Many networking engineers say that BGP, even after a quarter-century and countless hijackings, remains far more notable for its successes than its failures. It helped the Internet become a truly global, seamless, world-changing communications technology in which no overarching authority dictates who can use it and how.
That decentralized way of making decisions, which is more essential to the Internet than any single protocol, also means security improvements require many individual actions by networks, site operators and users. Each must weigh the value of a change, then proceed. Or not.
“There is a cost associated with doing security. And the question is: Who is going to pay the price?” said Rekhter, now retired. “Unless [network] operators can see that the benefits will generally outweigh the costs, they just won’t deploy it.”
Lougheed, too, is a skeptic. “If lack of security becomes a significant cost to doing business, a lot of people will be interested in fixing the problem. At this point, people are just patching their way through it, keeping one step ahead of the bad guys.”
The level of enthusiasm for implementing new BGP security measures indeed varies widely across the world. In Europe and the Middle East collectively, almost 9 percent of networks have taken the first step of acquiring cryptographic keys for identifying themselves in cyberspace. Latin America is doing better, with 24 percent of networks acquiring cryptographic keys. North America and Africa are doing much worse, with less than 1 percent. The overall global picture, including Asia, is 5 percent.
The goal, of course, is 100 percent. No one knows how long that will take.

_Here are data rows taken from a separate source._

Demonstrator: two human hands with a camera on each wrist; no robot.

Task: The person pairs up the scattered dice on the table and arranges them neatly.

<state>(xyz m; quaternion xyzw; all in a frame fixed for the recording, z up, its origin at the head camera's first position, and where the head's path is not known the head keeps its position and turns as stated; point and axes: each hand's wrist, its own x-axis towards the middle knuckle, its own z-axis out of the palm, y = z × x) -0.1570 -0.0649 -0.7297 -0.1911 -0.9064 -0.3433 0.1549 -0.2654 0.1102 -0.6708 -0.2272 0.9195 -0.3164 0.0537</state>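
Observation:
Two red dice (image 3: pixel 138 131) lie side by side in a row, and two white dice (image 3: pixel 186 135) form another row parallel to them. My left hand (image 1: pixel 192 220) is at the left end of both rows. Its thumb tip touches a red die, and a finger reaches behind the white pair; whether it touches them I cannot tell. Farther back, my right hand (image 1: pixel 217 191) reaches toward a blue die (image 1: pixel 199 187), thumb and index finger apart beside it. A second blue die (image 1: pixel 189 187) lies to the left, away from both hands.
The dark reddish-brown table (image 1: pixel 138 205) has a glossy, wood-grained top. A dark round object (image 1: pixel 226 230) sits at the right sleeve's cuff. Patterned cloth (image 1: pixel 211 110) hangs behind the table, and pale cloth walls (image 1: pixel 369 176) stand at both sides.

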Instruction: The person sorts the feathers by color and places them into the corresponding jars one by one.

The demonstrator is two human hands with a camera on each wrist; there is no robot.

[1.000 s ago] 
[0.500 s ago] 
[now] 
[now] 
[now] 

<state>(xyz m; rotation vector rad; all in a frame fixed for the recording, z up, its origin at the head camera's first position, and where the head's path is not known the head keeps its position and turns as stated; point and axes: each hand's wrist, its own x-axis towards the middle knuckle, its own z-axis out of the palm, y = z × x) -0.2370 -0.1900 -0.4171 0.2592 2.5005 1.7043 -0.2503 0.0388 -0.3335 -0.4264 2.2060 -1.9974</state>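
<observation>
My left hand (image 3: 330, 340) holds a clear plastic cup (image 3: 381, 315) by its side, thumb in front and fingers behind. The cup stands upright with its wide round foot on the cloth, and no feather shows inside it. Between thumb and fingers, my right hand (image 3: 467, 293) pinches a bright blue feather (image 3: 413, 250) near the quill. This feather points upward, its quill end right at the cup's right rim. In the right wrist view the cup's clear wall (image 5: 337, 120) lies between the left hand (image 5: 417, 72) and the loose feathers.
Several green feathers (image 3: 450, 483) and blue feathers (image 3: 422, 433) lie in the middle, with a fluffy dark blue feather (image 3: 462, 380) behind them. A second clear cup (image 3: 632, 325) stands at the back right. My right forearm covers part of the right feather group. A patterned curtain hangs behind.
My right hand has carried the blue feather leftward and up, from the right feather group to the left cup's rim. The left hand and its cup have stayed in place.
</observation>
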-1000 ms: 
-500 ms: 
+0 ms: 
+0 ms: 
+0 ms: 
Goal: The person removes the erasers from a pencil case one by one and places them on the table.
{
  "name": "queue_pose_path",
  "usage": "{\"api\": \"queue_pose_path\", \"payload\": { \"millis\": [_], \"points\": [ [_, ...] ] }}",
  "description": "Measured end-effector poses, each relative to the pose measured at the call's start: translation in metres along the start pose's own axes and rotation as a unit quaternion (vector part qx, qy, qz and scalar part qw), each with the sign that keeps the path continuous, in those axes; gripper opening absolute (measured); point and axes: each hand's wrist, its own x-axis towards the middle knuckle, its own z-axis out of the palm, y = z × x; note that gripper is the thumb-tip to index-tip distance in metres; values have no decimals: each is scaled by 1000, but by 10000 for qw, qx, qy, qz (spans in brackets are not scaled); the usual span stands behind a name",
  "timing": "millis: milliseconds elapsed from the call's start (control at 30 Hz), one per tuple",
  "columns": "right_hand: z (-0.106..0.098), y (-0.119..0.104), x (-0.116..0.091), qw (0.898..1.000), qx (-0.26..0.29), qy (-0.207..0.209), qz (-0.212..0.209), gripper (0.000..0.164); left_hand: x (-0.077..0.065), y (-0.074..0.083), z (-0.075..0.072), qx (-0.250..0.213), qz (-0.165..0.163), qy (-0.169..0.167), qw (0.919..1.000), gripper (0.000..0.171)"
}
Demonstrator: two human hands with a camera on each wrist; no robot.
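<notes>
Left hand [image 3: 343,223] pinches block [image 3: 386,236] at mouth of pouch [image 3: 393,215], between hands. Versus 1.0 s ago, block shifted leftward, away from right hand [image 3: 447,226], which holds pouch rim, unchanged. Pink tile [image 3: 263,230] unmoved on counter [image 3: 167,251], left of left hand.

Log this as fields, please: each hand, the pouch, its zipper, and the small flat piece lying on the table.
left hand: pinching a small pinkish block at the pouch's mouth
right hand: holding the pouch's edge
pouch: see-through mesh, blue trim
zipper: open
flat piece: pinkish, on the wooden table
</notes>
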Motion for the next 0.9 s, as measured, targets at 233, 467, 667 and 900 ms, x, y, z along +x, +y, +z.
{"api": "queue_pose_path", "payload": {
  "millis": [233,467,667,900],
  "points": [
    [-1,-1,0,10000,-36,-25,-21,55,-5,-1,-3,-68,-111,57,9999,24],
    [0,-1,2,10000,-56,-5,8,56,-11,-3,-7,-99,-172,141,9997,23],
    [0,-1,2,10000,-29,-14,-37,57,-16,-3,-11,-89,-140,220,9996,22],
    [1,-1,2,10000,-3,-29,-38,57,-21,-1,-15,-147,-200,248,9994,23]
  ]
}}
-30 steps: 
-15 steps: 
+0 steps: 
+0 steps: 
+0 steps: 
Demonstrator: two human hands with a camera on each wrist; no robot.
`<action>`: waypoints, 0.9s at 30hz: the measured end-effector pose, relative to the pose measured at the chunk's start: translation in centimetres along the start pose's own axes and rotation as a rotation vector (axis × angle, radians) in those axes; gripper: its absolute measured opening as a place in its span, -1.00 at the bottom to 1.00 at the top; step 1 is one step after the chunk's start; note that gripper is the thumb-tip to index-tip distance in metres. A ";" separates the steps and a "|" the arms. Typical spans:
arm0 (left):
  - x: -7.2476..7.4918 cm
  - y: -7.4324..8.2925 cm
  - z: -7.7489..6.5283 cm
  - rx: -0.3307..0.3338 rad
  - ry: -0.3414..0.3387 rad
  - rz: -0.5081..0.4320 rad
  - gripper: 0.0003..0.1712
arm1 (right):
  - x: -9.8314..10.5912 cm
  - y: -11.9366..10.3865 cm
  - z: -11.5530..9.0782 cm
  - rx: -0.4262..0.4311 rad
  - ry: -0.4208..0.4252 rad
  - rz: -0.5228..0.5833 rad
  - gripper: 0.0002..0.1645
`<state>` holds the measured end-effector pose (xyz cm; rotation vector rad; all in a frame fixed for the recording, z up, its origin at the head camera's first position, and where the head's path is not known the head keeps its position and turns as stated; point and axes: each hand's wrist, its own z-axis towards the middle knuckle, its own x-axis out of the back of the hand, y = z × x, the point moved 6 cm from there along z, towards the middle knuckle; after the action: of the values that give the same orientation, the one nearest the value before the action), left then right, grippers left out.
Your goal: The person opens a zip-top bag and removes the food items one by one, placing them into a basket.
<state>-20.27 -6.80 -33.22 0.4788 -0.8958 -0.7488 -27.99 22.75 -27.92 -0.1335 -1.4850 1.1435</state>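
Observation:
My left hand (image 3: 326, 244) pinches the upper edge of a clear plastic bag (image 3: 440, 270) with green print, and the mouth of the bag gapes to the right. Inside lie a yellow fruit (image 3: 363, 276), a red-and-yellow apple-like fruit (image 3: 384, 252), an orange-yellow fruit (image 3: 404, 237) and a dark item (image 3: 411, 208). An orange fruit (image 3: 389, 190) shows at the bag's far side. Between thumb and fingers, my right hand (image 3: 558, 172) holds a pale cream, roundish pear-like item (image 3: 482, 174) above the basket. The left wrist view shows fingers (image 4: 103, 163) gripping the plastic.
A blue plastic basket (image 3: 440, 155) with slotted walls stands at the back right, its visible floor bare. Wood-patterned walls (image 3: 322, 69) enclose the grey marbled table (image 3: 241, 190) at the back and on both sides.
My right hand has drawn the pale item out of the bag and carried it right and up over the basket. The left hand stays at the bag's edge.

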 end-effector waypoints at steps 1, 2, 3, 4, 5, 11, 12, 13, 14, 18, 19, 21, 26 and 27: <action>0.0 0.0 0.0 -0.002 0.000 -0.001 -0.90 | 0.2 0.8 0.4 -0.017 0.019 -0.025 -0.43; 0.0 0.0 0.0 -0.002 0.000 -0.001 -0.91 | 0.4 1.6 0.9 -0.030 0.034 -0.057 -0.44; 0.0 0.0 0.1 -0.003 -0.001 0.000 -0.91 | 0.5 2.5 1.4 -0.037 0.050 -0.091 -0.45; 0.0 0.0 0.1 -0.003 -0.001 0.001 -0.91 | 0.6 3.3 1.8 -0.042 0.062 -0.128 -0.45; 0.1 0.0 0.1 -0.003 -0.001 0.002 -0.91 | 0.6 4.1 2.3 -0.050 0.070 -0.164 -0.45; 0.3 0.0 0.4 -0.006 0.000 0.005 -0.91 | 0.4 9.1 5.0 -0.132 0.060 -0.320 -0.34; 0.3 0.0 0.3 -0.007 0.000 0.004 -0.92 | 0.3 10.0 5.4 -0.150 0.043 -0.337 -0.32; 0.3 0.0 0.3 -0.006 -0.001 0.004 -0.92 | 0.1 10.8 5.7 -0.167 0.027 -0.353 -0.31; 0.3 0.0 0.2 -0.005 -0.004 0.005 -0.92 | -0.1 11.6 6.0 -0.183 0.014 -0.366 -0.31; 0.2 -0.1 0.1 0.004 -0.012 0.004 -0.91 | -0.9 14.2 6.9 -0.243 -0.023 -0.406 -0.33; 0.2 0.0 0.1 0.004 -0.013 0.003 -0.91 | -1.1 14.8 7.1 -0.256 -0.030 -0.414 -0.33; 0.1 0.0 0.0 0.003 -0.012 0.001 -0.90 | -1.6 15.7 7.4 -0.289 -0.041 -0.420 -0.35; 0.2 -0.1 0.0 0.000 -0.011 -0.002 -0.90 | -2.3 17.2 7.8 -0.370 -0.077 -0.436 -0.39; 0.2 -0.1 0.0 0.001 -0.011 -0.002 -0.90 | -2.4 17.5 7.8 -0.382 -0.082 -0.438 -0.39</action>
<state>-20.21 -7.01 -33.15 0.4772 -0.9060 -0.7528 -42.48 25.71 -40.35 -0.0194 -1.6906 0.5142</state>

“You might laugh to see 5 percent, but do you know how much work it took to get here?” said Sharon Goldberg, an associate professor of computer science at Boston University who studies routing security issues.
As for how much longer full deployment will take, she added bluntly, “Whether it’s going to be five years or 10 years or 20 years, I don’t know.”
For now — after years of warnings by Perlman, Bellovin, Kent, Clarke and many others — perhaps the most telling statistic is the percentage of Internet traffic currently secured by the new system of cryptographic network keys: zero.